Witness's Sam Gregory told Fast Company that “Visual anonymity applications like YouTube's new face blurring tools are important for a broad spectrum of individuals. These include people sharing testimony of human rights violations but who want to protect witnesses at the same time, to protestors in Syria being identified and targeted by the security forces to anyone who needs anonymous speech in our increasingly visual and networked age. Having these options is useful to a survivor of sexual violence in rural Zimbabwe speaking out, a whistle blower putting themselves in danger of reprisal attacks or intimidation, or a person who is filmed at an LGBT event who is not out at work yet lives in a state that allows employment discrimination.”

Previous products by Witness include ObscuraCam, an app for Android camera phones that allows activists in unsafe situations to obscure the identity of people they are filming and easily strip video metadata.
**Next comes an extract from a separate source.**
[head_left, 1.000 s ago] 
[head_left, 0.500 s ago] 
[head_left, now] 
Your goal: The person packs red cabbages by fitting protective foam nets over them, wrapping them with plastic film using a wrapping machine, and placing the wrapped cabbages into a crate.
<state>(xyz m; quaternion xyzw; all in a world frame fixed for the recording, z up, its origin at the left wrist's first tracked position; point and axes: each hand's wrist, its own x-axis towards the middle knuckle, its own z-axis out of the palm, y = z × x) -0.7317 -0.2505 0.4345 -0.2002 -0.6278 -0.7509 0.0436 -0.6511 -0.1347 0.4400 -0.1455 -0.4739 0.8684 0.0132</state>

YouTube's feature is integrated into their Video Enhancements toolkit, and is designed to obscure the identities of everyone in a video.

According to YouTube, there are still several technical issues concerning the facial obscuring feature. Depending on the angle, lighting, obstructions, or video quality, the algorithms used sometimes have difficulty detecting faces or faces in individual frames. Thanks to YouTube's global reach, the video sharing site has become the de facto search engine for citizen journalism from dangerous environments worldwide.